# How do you find out what color they are hitting that day?



## ManFish (Oct 2, 2007)

How do you narrow down what color the big guys are after. Say you have a 7 line spread. Do you use 6 lines all the same color and 1 line different? Or do you just put out all different colors and see what they hit the most. Then change your spread to that color. I know fish school with each other. Not all different kinds in one school. I know you are trying to imitate a school of fish that they are after that day. Color could be the difference of raising or not raising. How do you find out? Or is it luck?


----------



## gator7_5 (Oct 4, 2007)

since most of the fish will strike from below (Its been documented that some blueswill travel behind a bait for over a half an hour), I tend to use bright colors in the morning and evening and when it is cloudy. When the sun is up, go dark, its easy to see a Black and Purple schneider against the bright sky. However, There are certain colors I pull all the time. A blue/white, green/black, and dolphin colored lure are pretty much always in my spread.


----------



## Wharf Rat (Sep 27, 2007)

> *gator7_5 (4/30/2008)*since most of the fish will strike from below (*Its been documented that some blues will travel behind a bait for over a half an hour*), I tend to use bright colors in the morning and evening and when it is cloudy. When the sun is up, go dark, its easy to see a Black and Purple schneider against the bright sky. However, There are certain colors I pull all the time. A blue/white, green/black, and dolphin colored lure are pretty much always in my spread.

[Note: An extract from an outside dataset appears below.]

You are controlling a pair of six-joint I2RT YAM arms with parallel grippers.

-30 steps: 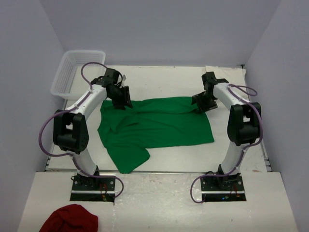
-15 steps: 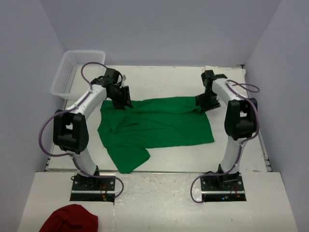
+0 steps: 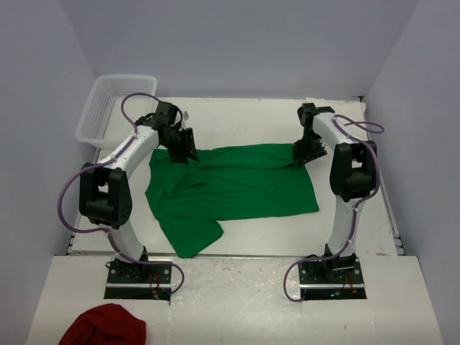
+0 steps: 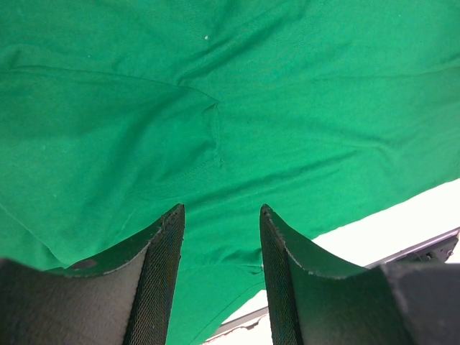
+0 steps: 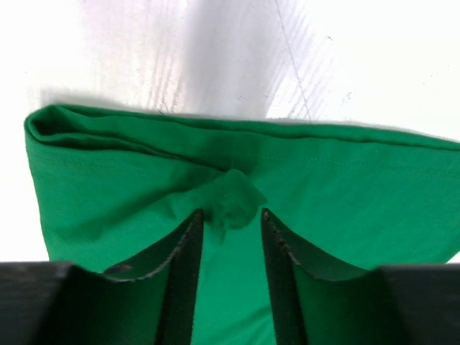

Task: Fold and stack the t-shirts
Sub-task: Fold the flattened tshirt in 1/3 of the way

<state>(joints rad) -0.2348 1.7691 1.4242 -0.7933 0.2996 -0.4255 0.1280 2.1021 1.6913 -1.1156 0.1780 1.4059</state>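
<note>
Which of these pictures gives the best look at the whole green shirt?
The top external view: only there is the green t-shirt seen whole, spread out with one sleeve sticking out. The left wrist view shows just a creased patch; the right wrist view, a folded edge bunched in the right end effector.

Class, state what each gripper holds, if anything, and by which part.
Right gripper pinches a pucker of the green t-shirt near its far edge; left gripper is open above it, holding nothing.

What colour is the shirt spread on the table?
Bright green; the shirt shows best from the top camera.
</note>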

why is that? I mean, somehow, I just don't see fish being that weary of every meal that it eats?


----------



## SUNDAY-FUNDAY (Apr 17, 2008)

bro that question is opening up a monster can of worms!!! in my opinion color is not nearly as important as plug selection and proper placement in your spread coupled with the correct speed. certain spots on your boat are going to get hit 3 or 4 times more often than others. kind of a SWEET SPOT. for instance, on our boat the left long corner for some reason catches 60% of our fish: regargless of color and/or bait style. different boats just throw diff wakes. run 2 or three flat nose in various colors and try some bullet style heads as well until you key in on what they want. we always run a naked horse on the shotgun for those finiky fish that wont enter the spread. the real key is having them riding the front edge of your wake perfectly and getting that sexy smoke trail; and finding the speed they want that particular day. i honestly dont think a fish can discern whether your $125 black bart has sparkles on the bottom when its being ripped along at 8 knots. check out the post someone put on here from marlin mag that tread barta wrote about bangin up lures.........

good luck 

and tight lines


----------



## BLKFLYZ (Sep 30, 2007)

When billfishing I think presentation of the bait counts more than color. The same lure will run different in different locations in the spread. Therfore the presentation changes when you move it around the spread.We have ran lures on the long rigger and its gets hammered all day long. Putthat same lure in the mid and it wont get touched. I would say get a spread that runs and looks good moldcrafts, islanders, black barts..etc.. if nothing produces after awhile then start changing colors but keep that same style lure in that location.Make sense?


----------



## BLKFLYZ (Sep 30, 2007)

Uhhhh what Sunday says..........:doh


----------



## ManFish (Oct 2, 2007)

thanks fellas. WE have all those lures in different colors. I guess what its boils down to is practice and putting our time on the water.


----------



## SUNDAY-FUNDAY (Apr 17, 2008)

time, luck, and deep pockets for fuel. not necessarily in that order! hahaha


----------



## Captain Woody Woods (Oct 2, 2007)

> *SUNDAY-FUNDAY (4/30/2008)* check out the post someone put on here from marlin mag that tread barta wrote about bangin up lures.........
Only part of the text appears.